▶ [What to produce]
Restate verbatim the span of lines below between the line with "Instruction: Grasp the" and the line with "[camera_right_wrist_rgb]", including those two lines, and only that span.

▶ [Data provided]
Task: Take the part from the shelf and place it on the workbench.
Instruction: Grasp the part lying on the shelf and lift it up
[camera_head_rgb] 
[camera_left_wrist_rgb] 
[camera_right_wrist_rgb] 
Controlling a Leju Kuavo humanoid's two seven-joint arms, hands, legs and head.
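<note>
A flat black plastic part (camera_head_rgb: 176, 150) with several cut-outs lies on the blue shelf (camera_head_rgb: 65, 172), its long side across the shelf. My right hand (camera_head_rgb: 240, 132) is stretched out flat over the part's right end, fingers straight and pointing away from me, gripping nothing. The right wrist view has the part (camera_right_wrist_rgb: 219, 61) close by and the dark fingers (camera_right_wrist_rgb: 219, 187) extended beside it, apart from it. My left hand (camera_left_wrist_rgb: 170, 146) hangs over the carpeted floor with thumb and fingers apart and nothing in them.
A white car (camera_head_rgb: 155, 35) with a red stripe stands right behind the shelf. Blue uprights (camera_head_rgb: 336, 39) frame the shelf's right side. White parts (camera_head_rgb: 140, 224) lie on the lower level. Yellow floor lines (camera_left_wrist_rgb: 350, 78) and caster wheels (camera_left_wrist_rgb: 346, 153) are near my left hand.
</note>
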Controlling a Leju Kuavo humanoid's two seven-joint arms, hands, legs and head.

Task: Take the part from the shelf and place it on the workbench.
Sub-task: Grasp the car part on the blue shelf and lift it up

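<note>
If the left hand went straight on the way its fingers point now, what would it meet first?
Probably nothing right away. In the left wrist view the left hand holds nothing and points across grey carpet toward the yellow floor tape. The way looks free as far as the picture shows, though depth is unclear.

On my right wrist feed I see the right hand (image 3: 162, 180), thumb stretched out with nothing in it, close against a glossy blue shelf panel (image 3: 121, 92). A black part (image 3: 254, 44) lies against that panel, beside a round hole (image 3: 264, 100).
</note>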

▶ [Task output]
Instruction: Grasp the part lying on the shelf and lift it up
[camera_head_rgb] 
[camera_left_wrist_rgb] 
[camera_right_wrist_rgb] 

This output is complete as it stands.